Uros Seljak is a Slovenian cosmologist, a professor of physics at University of California, Berkeley and University of Zurich. He is particularly known for his research on cosmic microwave background radiation, galaxy clustering and weak gravitational lensing, and the implications of these observations for the large scale structure of the universe.

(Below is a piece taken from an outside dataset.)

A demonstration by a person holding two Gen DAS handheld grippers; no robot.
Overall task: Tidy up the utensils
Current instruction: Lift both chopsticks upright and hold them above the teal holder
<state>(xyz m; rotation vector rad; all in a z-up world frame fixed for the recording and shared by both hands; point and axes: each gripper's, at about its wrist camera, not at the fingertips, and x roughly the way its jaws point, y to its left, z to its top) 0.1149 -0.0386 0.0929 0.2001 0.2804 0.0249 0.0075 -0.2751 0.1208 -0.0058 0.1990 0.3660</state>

After finishing the Nova Gorica Grammar School, Seljak did his undergraduate studies at the University of Ljubljana, Slovenia, graduating in 1989, and received a masters degree from the same institution in 1991. He then went to the Massachusetts Institute of Technology, receiving his Ph.D. in 1995. After postdoctoral studies at the Harvard-Smithsonian Center for Astrophysics, he took faculty positions at Princeton University, the International Centre for Theoretical Physics in Trieste, Italy, and the University of Zurich, before joining the Berkeley faculty in 2008. At Berkeley, he also holds a joint appointment with the Lawrence Berkeley National Laboratory.
In 2001, he won the Helen B. Warner Prize for Astronomy which is awarded annually by the American Astronomical Society to a young astronomer. Together with Matias Zaldarriaga, he developed the CMBFAST code, the first computationally efficient method for computing the anisotropy of the cosmic microwave background radiation for an arbitrary set of cosmological parameters.